MLA (Councillor) for 6th Queens
- In office 1970–1979
- Preceded by: Alban Farmer
- Succeeded by: Jim Larkin

Personal details
- Born: February 6, 1918 Barachois, Quebec
- Died: May 10, 2001 (aged 83) Charlottetown, Prince Edward Island
- Party: Liberal

= John H. Maloney =

Canadian politician and physician

John H. Maloney, OPEI (February 6, 1918 – May 10, 2001), was a Canadian politician and physician. He represented 6th Queens in the Legislative Assembly of Prince Edward Island from 1970 to 1979 as a Liberal.

Maloney was born in 1918 in Barachois, Quebec. He married Marguerite Jobe in 1945. Maloney was educated at St. Francis Xavier University, and received a medical degree from McGill University in 1942. From 1943 to 1946, he served overseas in the Royal Canadian Army Medical Corps.

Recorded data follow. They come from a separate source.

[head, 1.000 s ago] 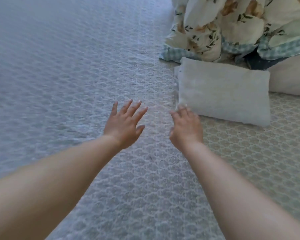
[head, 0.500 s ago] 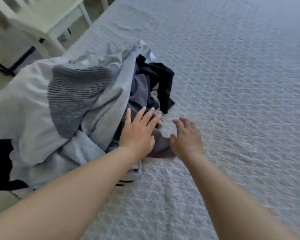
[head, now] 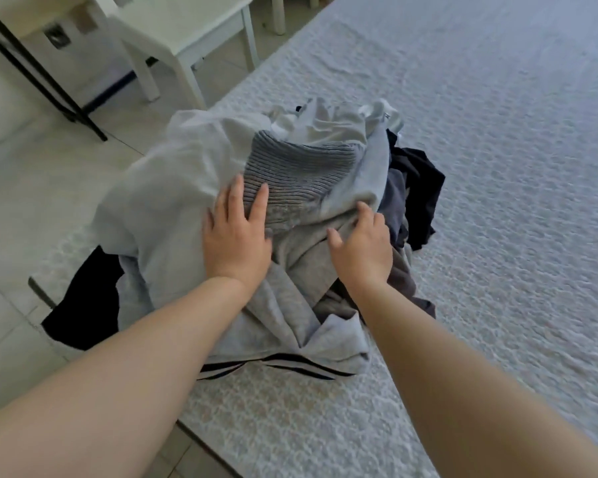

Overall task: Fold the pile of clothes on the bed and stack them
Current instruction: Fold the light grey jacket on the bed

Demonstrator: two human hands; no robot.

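My left hand (head: pixel 237 241) lies flat and open on the pile (head: pixel 173 201) — fingers on the ribbed knit (head: pixel 301 174) — while my right hand (head: pixel 361 248), beside it, curls into grey cloth (head: pixel 304 250).

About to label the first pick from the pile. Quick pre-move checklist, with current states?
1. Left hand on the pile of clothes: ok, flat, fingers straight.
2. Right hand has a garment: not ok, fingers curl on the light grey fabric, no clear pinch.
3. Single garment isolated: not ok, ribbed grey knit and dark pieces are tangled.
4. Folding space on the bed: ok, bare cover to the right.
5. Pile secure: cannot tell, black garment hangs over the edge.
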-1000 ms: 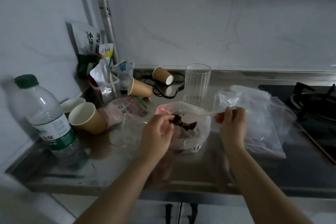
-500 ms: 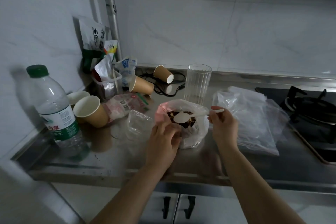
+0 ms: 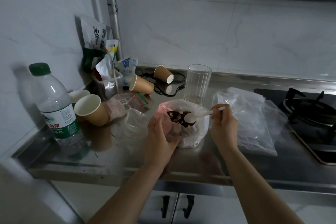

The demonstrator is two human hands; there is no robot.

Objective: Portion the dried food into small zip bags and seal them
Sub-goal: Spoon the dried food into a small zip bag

Maloney entered provincial politics in the 1970 election, when he was elected councillor for the electoral district of 6th Queens. On June 25, 1970, Maloney was appointed to the Executive Council of Prince Edward Island as Minister of Health and Welfare. In November 1971, he was given an additional role in cabinet as Minister of Industry and Commerce. In October 1972, he was shuffled from the health portfolio to Minister of Development. He was re-elected in 1974, and was retained as Minister of Development in a post election cabinet shuffle. Maloney was re-elected in the 1978 election, defeating Progressive Conservative Jim Larkin. Following the election, he continued to serve as Minister of Development, but was also given the job as Minister of Education. Maloney did not re-offer in the 1979 election.

Maloney died in Charlottetown on May 10, 2001. In June 2001, he was posthumously named to the Order of Prince Edward Island.